- YOUR GOAL: The required output is a copy of each line in the material below that includes "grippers".

- RECORDED DATA:
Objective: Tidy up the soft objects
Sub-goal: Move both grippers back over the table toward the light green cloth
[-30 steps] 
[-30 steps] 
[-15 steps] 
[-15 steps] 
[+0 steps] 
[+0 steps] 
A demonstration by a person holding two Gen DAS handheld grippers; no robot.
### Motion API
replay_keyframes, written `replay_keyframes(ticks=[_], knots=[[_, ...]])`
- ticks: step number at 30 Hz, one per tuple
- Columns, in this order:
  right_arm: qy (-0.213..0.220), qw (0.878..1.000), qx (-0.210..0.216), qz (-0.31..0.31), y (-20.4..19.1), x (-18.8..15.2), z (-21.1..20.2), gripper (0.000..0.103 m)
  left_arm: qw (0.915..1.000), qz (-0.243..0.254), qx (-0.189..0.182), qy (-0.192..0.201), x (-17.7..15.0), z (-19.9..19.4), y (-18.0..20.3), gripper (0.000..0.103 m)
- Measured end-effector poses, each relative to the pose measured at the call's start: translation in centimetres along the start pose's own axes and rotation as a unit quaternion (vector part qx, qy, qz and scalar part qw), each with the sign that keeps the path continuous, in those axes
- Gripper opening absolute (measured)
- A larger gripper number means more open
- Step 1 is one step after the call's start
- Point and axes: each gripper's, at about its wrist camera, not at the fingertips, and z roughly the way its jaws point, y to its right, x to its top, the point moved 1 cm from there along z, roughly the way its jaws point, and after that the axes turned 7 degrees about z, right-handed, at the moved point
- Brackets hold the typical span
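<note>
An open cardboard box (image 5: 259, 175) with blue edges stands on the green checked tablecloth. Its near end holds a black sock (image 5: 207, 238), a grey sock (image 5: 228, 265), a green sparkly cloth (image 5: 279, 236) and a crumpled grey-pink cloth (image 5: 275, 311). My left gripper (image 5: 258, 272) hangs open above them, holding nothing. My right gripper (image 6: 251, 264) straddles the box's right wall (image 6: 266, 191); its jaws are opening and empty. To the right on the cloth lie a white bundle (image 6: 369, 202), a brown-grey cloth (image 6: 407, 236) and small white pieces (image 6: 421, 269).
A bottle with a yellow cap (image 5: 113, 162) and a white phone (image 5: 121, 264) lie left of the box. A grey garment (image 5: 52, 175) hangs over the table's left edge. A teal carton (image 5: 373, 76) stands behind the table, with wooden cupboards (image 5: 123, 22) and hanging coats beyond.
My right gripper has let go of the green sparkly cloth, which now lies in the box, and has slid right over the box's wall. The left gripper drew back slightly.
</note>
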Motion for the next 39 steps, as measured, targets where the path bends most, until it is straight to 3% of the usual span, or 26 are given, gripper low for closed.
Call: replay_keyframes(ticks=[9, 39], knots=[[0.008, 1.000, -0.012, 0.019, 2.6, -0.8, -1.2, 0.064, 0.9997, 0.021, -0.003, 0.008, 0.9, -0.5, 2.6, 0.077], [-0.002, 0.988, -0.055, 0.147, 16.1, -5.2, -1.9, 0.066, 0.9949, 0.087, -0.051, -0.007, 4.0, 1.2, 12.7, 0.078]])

- TASK OUTPUT:
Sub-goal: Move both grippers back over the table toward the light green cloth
A demonstration by a person holding two Gen DAS handheld grippers; no robot.

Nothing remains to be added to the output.